**Recorded data**
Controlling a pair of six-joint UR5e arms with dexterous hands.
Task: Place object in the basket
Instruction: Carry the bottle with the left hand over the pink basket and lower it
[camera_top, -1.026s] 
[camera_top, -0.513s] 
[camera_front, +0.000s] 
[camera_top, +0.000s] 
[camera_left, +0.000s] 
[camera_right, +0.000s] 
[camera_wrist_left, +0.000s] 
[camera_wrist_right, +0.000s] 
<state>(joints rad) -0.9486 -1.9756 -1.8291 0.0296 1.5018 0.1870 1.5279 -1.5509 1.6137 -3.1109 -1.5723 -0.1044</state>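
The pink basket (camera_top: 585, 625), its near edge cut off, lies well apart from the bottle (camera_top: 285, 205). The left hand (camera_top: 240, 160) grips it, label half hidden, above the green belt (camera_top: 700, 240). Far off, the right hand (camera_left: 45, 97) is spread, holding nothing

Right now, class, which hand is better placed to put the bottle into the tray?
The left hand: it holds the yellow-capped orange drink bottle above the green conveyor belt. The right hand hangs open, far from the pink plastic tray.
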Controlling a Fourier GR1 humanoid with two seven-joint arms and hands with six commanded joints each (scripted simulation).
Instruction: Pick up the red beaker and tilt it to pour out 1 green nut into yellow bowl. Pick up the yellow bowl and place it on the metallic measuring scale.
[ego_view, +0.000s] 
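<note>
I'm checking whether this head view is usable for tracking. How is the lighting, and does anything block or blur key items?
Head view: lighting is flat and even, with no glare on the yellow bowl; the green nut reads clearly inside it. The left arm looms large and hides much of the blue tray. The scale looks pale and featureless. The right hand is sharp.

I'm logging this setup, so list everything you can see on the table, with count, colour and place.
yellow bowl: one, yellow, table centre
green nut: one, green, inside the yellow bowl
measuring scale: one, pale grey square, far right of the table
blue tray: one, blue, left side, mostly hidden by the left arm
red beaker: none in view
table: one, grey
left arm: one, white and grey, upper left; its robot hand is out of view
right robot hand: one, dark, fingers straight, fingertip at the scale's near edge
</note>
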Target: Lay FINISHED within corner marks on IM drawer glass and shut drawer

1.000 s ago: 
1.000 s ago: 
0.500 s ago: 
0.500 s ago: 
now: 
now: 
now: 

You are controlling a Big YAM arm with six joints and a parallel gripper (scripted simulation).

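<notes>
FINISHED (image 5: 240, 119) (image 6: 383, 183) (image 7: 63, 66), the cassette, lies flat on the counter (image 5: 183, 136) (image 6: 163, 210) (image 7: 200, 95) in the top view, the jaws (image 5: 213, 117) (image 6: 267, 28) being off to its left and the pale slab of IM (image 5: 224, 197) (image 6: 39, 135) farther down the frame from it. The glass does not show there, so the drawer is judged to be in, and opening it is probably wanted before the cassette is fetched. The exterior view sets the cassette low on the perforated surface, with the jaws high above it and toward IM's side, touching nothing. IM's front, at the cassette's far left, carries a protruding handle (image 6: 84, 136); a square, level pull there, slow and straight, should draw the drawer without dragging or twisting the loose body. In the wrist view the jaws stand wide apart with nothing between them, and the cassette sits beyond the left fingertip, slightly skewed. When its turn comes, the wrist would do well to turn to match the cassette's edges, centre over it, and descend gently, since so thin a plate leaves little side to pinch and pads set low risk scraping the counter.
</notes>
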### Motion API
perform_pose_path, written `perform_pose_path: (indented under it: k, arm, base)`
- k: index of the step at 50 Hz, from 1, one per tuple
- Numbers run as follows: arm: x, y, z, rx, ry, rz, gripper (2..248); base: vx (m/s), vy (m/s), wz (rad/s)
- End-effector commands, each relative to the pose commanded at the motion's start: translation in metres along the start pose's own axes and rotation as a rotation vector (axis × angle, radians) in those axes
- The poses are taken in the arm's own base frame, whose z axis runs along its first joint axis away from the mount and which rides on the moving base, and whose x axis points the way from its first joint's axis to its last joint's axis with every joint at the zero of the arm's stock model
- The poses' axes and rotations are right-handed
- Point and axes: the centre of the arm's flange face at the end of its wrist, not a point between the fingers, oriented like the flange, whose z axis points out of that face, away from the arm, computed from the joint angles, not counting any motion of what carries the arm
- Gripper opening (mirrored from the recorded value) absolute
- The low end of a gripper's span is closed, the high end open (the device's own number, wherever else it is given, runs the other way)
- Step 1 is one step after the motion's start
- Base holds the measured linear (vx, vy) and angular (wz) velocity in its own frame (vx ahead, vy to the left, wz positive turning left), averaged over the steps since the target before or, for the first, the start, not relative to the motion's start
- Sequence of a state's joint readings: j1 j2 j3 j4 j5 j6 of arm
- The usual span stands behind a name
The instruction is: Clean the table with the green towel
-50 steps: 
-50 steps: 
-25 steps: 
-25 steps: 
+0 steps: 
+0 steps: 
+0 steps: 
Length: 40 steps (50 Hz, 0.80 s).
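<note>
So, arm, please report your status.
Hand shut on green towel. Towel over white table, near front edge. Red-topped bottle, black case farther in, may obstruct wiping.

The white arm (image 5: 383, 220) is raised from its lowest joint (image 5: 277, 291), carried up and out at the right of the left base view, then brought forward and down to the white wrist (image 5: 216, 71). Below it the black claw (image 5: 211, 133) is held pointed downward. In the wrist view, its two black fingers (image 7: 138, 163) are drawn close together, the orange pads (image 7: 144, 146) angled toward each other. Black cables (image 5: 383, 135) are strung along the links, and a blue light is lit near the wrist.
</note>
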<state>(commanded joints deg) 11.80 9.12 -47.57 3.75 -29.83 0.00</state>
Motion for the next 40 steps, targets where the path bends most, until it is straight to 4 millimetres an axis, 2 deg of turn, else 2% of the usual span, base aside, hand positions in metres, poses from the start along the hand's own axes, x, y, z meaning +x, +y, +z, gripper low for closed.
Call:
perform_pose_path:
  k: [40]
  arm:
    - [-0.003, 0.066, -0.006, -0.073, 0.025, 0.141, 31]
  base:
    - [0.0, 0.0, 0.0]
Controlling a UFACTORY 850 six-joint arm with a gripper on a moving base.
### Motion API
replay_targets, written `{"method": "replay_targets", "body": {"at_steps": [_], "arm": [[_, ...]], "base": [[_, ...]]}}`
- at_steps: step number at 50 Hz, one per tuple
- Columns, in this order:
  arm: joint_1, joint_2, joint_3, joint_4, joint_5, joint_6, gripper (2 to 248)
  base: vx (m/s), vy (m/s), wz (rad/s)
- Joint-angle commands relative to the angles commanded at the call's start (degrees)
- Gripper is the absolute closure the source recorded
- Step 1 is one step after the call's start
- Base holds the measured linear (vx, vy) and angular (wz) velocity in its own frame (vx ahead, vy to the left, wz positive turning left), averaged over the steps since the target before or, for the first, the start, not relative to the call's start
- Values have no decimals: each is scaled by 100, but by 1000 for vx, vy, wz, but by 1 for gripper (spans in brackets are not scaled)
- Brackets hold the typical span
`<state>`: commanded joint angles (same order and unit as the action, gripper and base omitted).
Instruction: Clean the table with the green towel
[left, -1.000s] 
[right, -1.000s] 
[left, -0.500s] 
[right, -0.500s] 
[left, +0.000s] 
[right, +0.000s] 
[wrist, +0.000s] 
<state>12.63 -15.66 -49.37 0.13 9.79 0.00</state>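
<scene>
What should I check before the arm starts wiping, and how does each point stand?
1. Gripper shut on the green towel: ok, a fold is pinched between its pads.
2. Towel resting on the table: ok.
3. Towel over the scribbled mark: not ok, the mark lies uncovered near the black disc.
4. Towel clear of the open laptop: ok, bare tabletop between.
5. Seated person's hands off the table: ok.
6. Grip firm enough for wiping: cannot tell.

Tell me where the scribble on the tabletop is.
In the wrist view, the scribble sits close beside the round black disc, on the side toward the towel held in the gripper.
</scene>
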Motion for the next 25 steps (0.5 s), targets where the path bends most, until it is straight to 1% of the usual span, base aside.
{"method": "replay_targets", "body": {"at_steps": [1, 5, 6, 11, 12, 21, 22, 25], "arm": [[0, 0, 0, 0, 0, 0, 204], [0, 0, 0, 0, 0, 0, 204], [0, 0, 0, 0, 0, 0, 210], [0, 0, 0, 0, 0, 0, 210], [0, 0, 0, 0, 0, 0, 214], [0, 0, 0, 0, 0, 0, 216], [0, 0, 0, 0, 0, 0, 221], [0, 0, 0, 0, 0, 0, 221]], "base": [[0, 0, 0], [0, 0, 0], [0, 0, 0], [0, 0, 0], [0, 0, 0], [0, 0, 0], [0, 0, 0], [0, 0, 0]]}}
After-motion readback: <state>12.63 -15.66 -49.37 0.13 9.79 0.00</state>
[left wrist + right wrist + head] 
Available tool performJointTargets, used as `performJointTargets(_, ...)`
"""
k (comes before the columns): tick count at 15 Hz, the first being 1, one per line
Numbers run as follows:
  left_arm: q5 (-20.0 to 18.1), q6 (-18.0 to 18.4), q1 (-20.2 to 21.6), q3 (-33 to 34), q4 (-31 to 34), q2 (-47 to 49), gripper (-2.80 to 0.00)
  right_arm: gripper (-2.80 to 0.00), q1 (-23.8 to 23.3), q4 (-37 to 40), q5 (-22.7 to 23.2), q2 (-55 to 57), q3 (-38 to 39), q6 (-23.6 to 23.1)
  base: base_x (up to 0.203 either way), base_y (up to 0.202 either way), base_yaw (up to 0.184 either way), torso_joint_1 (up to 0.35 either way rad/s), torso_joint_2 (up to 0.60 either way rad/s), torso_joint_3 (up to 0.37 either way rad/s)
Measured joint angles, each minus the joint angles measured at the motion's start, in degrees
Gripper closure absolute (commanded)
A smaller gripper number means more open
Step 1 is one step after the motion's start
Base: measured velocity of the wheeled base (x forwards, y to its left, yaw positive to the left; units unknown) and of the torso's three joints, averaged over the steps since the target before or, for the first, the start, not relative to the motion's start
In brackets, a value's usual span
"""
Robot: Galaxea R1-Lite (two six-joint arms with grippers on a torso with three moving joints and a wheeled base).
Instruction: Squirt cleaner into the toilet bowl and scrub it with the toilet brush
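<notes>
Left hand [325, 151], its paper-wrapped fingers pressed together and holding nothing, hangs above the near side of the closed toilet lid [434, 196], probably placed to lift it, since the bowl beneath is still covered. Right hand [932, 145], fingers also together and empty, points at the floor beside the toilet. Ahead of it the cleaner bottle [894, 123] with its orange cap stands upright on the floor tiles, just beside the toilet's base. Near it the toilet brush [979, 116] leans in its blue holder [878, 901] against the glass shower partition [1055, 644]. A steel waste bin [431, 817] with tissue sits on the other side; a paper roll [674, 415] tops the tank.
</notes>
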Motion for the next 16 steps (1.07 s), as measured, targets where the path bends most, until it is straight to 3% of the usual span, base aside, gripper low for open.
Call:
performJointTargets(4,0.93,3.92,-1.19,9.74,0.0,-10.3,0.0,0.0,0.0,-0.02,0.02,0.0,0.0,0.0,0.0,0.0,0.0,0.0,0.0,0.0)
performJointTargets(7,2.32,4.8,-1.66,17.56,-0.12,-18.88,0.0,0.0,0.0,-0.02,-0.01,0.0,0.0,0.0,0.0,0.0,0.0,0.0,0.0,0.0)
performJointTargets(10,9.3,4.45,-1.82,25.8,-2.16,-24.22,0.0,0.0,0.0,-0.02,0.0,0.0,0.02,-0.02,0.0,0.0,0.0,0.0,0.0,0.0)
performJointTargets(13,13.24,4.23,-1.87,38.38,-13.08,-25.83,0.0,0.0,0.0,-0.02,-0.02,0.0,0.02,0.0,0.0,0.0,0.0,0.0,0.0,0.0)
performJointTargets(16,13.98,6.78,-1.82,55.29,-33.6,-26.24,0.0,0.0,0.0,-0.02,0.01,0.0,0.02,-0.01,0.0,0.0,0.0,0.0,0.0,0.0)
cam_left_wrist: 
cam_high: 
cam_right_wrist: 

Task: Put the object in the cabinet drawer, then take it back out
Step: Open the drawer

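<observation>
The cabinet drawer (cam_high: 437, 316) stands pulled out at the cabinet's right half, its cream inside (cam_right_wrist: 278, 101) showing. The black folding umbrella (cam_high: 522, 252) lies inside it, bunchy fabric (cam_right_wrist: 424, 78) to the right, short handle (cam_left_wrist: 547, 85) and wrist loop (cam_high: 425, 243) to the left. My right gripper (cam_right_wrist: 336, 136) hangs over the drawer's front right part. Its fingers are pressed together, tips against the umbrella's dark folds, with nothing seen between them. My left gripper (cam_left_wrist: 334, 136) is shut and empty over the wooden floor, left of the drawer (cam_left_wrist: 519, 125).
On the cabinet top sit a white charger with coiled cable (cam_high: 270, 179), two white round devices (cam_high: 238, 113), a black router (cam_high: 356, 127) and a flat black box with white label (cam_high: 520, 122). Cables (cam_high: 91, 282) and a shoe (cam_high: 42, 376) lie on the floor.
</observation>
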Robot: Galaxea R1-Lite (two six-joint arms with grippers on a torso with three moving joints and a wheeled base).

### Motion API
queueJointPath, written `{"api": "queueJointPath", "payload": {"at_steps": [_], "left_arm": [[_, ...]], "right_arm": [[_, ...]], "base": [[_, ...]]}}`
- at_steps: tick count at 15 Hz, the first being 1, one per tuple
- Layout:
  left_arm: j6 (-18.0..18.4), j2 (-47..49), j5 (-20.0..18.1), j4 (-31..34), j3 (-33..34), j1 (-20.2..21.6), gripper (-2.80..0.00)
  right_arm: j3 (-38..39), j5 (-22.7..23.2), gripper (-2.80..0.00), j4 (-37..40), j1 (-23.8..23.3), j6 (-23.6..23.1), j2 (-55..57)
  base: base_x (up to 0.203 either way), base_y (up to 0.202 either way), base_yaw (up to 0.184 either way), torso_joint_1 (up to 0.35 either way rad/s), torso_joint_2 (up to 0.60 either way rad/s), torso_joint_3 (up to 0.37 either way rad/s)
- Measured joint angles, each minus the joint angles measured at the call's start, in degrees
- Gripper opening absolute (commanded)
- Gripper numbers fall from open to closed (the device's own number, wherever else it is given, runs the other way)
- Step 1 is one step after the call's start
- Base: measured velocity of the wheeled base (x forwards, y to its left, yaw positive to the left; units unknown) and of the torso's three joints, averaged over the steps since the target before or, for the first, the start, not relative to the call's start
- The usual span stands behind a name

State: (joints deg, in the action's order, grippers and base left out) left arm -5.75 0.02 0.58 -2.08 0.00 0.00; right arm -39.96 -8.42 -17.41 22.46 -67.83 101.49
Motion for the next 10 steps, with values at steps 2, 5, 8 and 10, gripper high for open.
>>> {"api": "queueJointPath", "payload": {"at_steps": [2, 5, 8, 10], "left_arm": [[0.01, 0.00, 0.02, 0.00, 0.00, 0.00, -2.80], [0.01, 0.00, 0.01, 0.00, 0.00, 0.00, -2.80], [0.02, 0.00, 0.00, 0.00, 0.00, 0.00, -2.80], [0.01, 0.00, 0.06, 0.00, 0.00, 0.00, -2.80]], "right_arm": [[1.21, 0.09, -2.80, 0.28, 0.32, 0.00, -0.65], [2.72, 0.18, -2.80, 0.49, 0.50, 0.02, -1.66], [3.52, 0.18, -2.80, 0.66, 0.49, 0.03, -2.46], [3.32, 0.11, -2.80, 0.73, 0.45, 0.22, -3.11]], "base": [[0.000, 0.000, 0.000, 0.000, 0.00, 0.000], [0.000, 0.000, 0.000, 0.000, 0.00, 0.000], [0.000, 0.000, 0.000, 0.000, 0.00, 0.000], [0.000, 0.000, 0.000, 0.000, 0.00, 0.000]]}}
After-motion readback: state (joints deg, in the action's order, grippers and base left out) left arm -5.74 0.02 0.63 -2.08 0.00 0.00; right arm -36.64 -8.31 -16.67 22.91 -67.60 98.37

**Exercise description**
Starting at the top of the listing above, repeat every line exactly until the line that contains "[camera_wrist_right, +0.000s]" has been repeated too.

**Worked solution**
Controlling a pair of six-joint UR5e arms with dexterous hands.
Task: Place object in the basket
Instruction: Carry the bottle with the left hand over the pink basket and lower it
[camera_top, -1.026s] 
[camera_top, -0.513s] 
[camera_front, +0.000s] 
[camera_top, +0.000s] 
[camera_left, +0.000s] 
[camera_right, +0.000s] 
[camera_wrist_left, +0.000s] 
[camera_wrist_right, +0.000s] 

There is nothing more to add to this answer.